Agradezco a Álvaro Pombo, Paloma Ocaña y Eduardo Nadal la lectura del manuscrito y sus comentarios. A Julio Marina, su colaboración y la de sus ordenadores; a Eva Marina, la documentación sobre teatro de vanguardia y a Marisa López-Penas la elaboración del campe léxico del ingenio. Mi gratitud también para Manoli de Vega, que pasó a limpio pacientemente un manuscrito que cambiaba y crecía sin moderación alguna.
INTRODUCCIÓN
Quien se acerca a un libro de lingüística percibe enseguida que es una ciencia de saberes ocultos. No lo digo porque su jerga técnica parezca esotérica al profano y superfetatoria al consagrado, sino porque el lenguaje, su tema, es un conglomerado de informaciones y habilidades que manejamos con eficacia, pero que no conocemos con precisión. Es un tacit knowledge, escribió Chomsky. El lingüista quiere explicar reflexivamente ese saber que ya posee plegado. Es un explorador que descubre un territorio guardado en su memoria. La selva virgen que pisa resulta ser su propia casa.

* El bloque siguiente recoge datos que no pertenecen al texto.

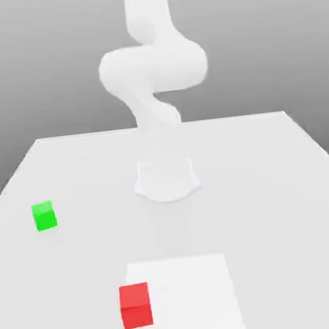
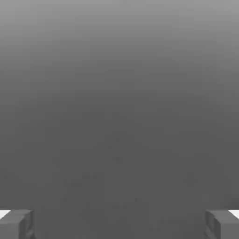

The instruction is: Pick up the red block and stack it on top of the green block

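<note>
Red block [image 1: 135, 305] near edge of counter [image 1: 270, 184]; green block [image 1: 44, 215] far-left, well apart. Fingers [image 2: 16, 224] spread wide, empty. Block likely light, rigid, matte: grip opposite flat faces.

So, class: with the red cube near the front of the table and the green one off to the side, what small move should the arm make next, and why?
Probably swing the open pincer down over the red block. Both cubes sit apart on the table, the green block is bare on top, and the fingers hold nothing, facing plain grey background.
</note>
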Robot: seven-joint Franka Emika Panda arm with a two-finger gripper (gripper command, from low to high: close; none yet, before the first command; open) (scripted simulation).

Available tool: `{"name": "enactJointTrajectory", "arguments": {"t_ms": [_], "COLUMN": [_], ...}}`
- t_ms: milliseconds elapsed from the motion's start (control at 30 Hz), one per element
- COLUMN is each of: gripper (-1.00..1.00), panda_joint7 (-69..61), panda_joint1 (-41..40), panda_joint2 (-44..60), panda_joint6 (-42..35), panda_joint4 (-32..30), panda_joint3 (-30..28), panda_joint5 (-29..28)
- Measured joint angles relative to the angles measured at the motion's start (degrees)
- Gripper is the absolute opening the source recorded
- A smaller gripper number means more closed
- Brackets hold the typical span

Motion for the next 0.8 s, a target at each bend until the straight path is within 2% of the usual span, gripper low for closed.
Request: {"name": "enactJointTrajectory", "arguments": {"t_ms": [467,800], "gripper": [0.0,0.0], "panda_joint7": [-11.4,-17.3], "panda_joint1": [1.4,-1.0], "panda_joint2": [29.5,50.0], "panda_joint6": [13.5,24.0], "panda_joint4": [-9.4,-14.9], "panda_joint3": [-6.4,-7.3], "panda_joint5": [3.3,3.7]}}
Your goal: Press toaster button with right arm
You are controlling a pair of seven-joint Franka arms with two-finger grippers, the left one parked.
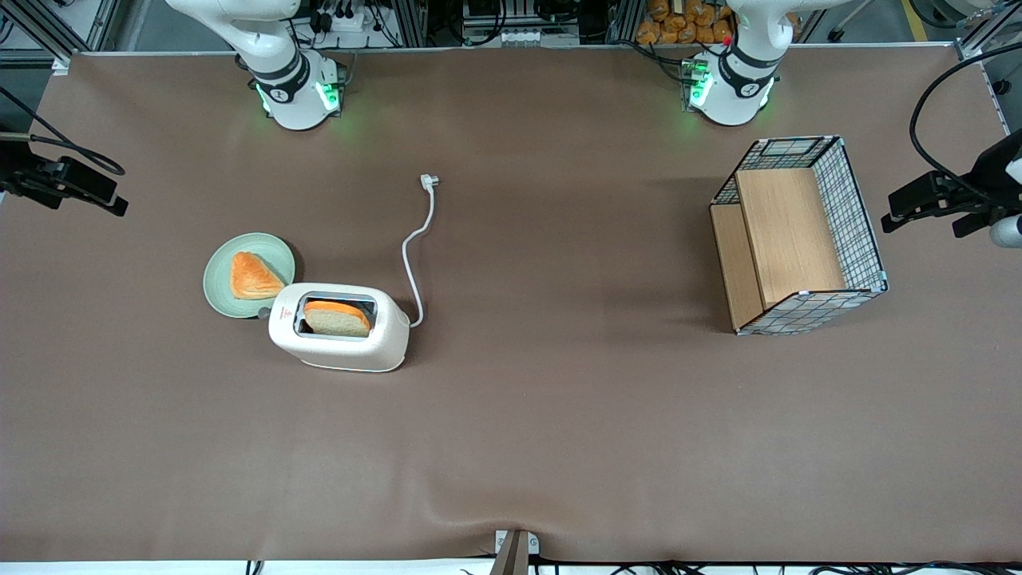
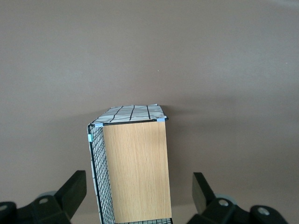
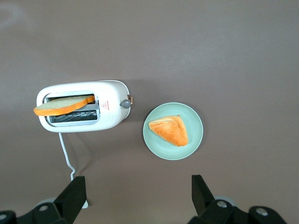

Al aprender la lengua materna —las lenguas segundas plantean problemas distintos— el niño recibe los planos sintácticos y semánticos para construir su mundo. Será su mirada la que se apropie de la realidad, pero dirigida por miradas ajenas y lejanas codificadas en la lengua. El niño sentirá sus sentimientos, pero los identificará y clasificará de acuerdo con el catálogo sentimental incluido en su idioma. Si el inconsciente es la vigencia del pasado olvidado, las palabras tienen su propio inconsciente y pueden ser psicoanalizadas.
Un complejo sistema de preferencias y necesidades guio la evolución de las lenguas, y cada perfil fonético, forma sintáctica o parcelación semántica guardan la huella de aquellas distantes motivaciones que aún dirigen nuestro hablar. Cuando aprendemos una lengua asimilamos su inconsciente sin saberlo, trasegamos su biografía secreta, que se aloja en nosotros y nos habita. Por eso, el lenguaje es un saber oculto.
Las ideas y manías de nuestros antepasados se han colado de matute en nuestra actividad, como una herencia que, al igual que la genética, recibimos sin chistar, privados hasta del mínimo consuelo de poderlas aceptar a beneficio de inventario. No podemos hacer inventario de nuestro lenguaje sin dedicar a ello la vida. Nadie sabe las palabras que sabe, ni las construcciones sintácticas que es capaz de hacer. Poseemos un capital lingüístico que no podemos calcular, y el lingüista, que quiere hacer el compute de sus caudales, adopta por ello el aire introvertido y cauteloso del avariento que cuenta y recuenta su tesoro.
Todos los matices de una lengua remiten a una experiencia olvidada que una arqueología o genealogía del lenguaje debe recuperar. La historia es pudorosa respecto de los grandes acontecimientos, como una madre que quisiera parir sus más preclaros hijos en la oscuridad, y no guarda memoria de los gigantescos creadores que inventaron la preposición, el subjuntivo o la voz pasiva. Los especialistas rastrean esa prehistoria, y tras dos siglos de esfuerzos nos han proporcionado copiosa información sobre el indoeuropeo, antepasada común de muchas lenguas, pero en este momento pretenden retroceder aún más hasta llegar al único tronco del que derivarían todas las lenguas del planeta. Si accederíamos a esa matriz universal, accederíamos al mismo tiempo al universal inconsciente lingüístico del que todos los hombres participaríamos. Un investigador, Merrit Ruhlen, ha llegado a aventurar que la primera palabra sonó hace más de cien mil años y fue TIK, que quiere decir «dedo» (Gamkrelidze, Ivanov, 1984; Greenberg, 1984).